Recently, there has been a lot of controversy surrounding amalgam (“silver”) fillings. Research has shown that the levels of mercury released by these types of fillings are well below the levels that can cause harm. Risks can exist, however, for certain types of patients (young kids, pregnant women, and patients with kidney disease or some neurological diseases). More commonly, amalgam fillings over time go through a process called “creep.” They expand and cause lots of stress on teeth that can lead to fracture of entire cusps. This most often indicated the need for full coverage restorations (crowns). When removing old amalgam fillings, Dr. Jackson will place a “rubber dam” on any patients with high-risk to ensure no mercury vapors are breathed.

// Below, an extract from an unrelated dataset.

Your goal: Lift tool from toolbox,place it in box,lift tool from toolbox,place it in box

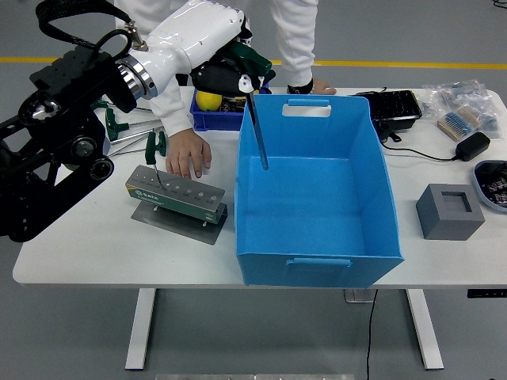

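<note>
My left hand (pixel 234 71) is shut on a T-handle tool (pixel 257 127) with a green grip. Its dark shaft hangs down over the left inner side of the big blue box (pixel 317 190). The grey tool holder (pixel 176 196) sits on a metal plate left of the box, with one green-handled tool (pixel 154 154) still standing in its left end. A person's hand (pixel 188 154) rests flat on the table just behind the holder. My right hand does not show.
More green T-handle tools (pixel 127 127) lie behind the holder. A small blue bin (pixel 218 107) with a yellow object stands behind the box. A grey block (pixel 449 210), black charger (pixel 472 146) and black tray (pixel 394 107) are on the right.
</note>
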Robot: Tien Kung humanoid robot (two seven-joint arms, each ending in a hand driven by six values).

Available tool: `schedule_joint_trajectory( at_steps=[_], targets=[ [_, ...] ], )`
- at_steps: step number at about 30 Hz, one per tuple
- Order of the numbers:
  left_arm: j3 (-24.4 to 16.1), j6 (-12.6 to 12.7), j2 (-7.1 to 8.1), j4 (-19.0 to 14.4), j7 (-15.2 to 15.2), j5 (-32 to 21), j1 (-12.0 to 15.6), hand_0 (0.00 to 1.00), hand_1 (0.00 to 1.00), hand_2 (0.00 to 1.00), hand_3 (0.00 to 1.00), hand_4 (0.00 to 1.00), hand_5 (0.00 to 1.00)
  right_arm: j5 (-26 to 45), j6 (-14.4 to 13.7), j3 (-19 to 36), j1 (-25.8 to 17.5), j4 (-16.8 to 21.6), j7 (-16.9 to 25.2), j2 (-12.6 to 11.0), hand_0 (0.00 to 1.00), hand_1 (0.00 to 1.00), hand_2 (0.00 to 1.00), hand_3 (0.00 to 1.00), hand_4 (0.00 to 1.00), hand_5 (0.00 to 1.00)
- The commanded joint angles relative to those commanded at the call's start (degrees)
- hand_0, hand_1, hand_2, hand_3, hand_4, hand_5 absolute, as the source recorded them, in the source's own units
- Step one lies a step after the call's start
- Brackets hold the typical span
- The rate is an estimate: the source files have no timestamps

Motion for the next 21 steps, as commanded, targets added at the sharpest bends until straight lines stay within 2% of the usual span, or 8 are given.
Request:
schedule_joint_trajectory(
  at_steps=[4,8,14,17,21],
  targets=[
    [3.68,2.68,-2.69,-1.02,-1.78,-1.31,-0.57,0.105,0.002,0.018,0.049,0.679,0.59,-0.32,0.02,0.11,0.05,0.03,-0.06,-0.04,0.677,0.639,0.715,0.556,0.787,0.717],
    [8.24,5.9,-5.36,-0.37,-4.47,-2.99,-0.76,0.105,0.002,0.018,0.048,0.679,0.588,-0.04,0.0,0.0,0.12,0.06,0.04,-0.05,0.677,0.639,0.715,0.557,0.787,0.717],
    [14.7,8.87,-8.88,4.17,-7.97,-4.47,-0.84,0.107,0.002,0.019,0.049,0.676,0.58,-0.18,-0.02,0.04,0.29,0.12,0.0,-0.11,0.677,0.639,0.715,0.557,0.787,0.717],
    [16.36,9.32,-10.16,7.32,-8.85,-4.3,-0.94,0.107,0.002,0.019,0.049,0.676,0.58,-0.51,-0.01,0.15,0.39,0.14,-0.09,-0.16,0.677,0.639,0.715,0.557,0.787,0.717],
    [17.36,10.06,-11.02,10.23,-9.44,-3.85,-0.86,0.125,0.002,0.036,0.065,0.682,0.576,-0.68,-0.01,0.24,0.42,0.16,-0.12,-0.21,0.678,0.639,0.715,0.557,0.787,0.717]
  ],
)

This is also a controversial topic. Research shows that fluoride is perfectly safe and effective tool for preventing tooth decay when used in recommended amounts. Anything in excess is bad for you. If you need proper guidance on a safe amount of fluoride, please reach out to us. Some families with well water do not have enough naturally occurring fluoride and may need supplementation. If you test your well water, 0.7 mg/L is considered an effective amount to prevent tooth decay. It is also very important to not overdose fluoride, it can cause a condition called dental (2.0mg/L) or skeletal (4.0+ mg/L) fluorosis over time.

  1. Dental Implant + Crown (implant-supported denture if multiple teeth)
  2. Dental Bridge
  3. Removable Denture – if teeth remain, a partial denture. If all teeth need to be removed, a complete denture.

It is absolutely, even more important, to get your teeth cleaned after getting them restored. No matter how perfect of a job be do, you must do your job in home care and also coming for your preventative appointments to ensure decay or disease doesn’t reoccur around the work that has been done.

 

While you are sleeping, many people have no idea they are grinding their teeth. Most people that don’t know they grind come in with significant wear on their teeth that is very challenging to restore. It lessens the vertical height of how your teeth come together and getting your bite back to the proper vertical dimension is extremely challenging and expensive. Symptoms typically include bad headaches in the morning, facial pain/tightness around the muscles you use to chew, fractured teeth during the night, sensitivity and many others. It is very common in today’s world for people to grind their teeth. We have multiple treatment options for this and would be happy to assess your severity at your exam.